* [ACTIVITY]: Nothing but the lines below between the line holding "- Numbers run" and the line holding "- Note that", inclusive, should appear in the answer, each set down exactly.

* [SOURCE MATERIAL]:
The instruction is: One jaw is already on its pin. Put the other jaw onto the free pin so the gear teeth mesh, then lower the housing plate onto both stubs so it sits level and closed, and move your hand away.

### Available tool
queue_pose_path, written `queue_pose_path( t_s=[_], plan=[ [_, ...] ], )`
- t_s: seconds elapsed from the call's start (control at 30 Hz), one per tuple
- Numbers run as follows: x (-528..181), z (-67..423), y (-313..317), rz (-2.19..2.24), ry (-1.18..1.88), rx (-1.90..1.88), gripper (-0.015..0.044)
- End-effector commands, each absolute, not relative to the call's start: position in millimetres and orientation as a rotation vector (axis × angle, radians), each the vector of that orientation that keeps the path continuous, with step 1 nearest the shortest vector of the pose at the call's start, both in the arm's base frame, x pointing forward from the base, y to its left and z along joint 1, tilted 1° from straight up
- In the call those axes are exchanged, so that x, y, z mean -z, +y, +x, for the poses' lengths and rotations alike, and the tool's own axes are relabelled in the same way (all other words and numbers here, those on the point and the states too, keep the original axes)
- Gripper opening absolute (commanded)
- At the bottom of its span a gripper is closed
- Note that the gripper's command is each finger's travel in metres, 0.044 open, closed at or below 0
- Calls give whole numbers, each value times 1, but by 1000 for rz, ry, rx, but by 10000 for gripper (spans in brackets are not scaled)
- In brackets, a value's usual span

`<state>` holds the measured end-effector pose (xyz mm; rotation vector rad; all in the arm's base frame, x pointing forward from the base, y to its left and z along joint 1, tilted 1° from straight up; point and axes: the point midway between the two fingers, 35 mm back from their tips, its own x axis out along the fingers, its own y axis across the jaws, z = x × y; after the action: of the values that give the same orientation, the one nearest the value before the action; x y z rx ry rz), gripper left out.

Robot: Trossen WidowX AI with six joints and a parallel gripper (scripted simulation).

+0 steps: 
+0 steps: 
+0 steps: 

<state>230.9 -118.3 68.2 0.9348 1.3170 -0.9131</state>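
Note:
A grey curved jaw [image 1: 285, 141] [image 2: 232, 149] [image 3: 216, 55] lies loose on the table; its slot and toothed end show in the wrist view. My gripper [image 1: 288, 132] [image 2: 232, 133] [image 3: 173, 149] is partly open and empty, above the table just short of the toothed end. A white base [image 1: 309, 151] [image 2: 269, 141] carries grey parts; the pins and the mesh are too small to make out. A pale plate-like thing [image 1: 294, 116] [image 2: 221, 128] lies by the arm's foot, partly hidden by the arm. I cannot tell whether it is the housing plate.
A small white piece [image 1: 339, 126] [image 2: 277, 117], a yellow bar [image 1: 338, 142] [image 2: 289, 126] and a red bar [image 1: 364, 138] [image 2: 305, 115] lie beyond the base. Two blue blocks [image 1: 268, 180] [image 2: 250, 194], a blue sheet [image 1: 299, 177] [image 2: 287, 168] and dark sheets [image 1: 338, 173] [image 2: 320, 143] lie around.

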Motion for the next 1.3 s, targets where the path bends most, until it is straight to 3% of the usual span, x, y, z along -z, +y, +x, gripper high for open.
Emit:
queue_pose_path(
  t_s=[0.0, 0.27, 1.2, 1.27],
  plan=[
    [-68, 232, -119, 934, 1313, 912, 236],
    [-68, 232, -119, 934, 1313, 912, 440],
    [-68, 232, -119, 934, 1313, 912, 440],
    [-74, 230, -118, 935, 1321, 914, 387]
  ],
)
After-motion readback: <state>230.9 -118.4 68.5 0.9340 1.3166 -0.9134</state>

* [WRITTEN SOLUTION]:
- Numbers run as follows: x (-528..181), z (-67..423), y (-313..317), rz (-2.19..2.24), ry (-1.18..1.88), rx (-1.90..1.88), gripper (-0.015..0.044)
- End-effector commands, each absolute, not relative to the call's start: position in millimetres and orientation as a rotation vector (axis × angle, radians), each the vector of that orientation that keeps the path continuous, with step 1 nearest the shortest vector of the pose at the call's start, both in the arm's base frame, x pointing forward from the base, y to its left and z along joint 1, tilted 1° from straight up
- In the call those axes are exchanged, so that x, y, z mean -z, +y, +x, for the poses' lengths and rotations alike, and the tool's own axes are relabelled in the same way (all other words and numbers here, those on the point and the states too, keep the original axes)
- Gripper opening absolute (commanded)
- At the bottom of its span a gripper is closed
- Note that the gripper's command is each finger's travel in metres, 0.044 open, closed at or below 0

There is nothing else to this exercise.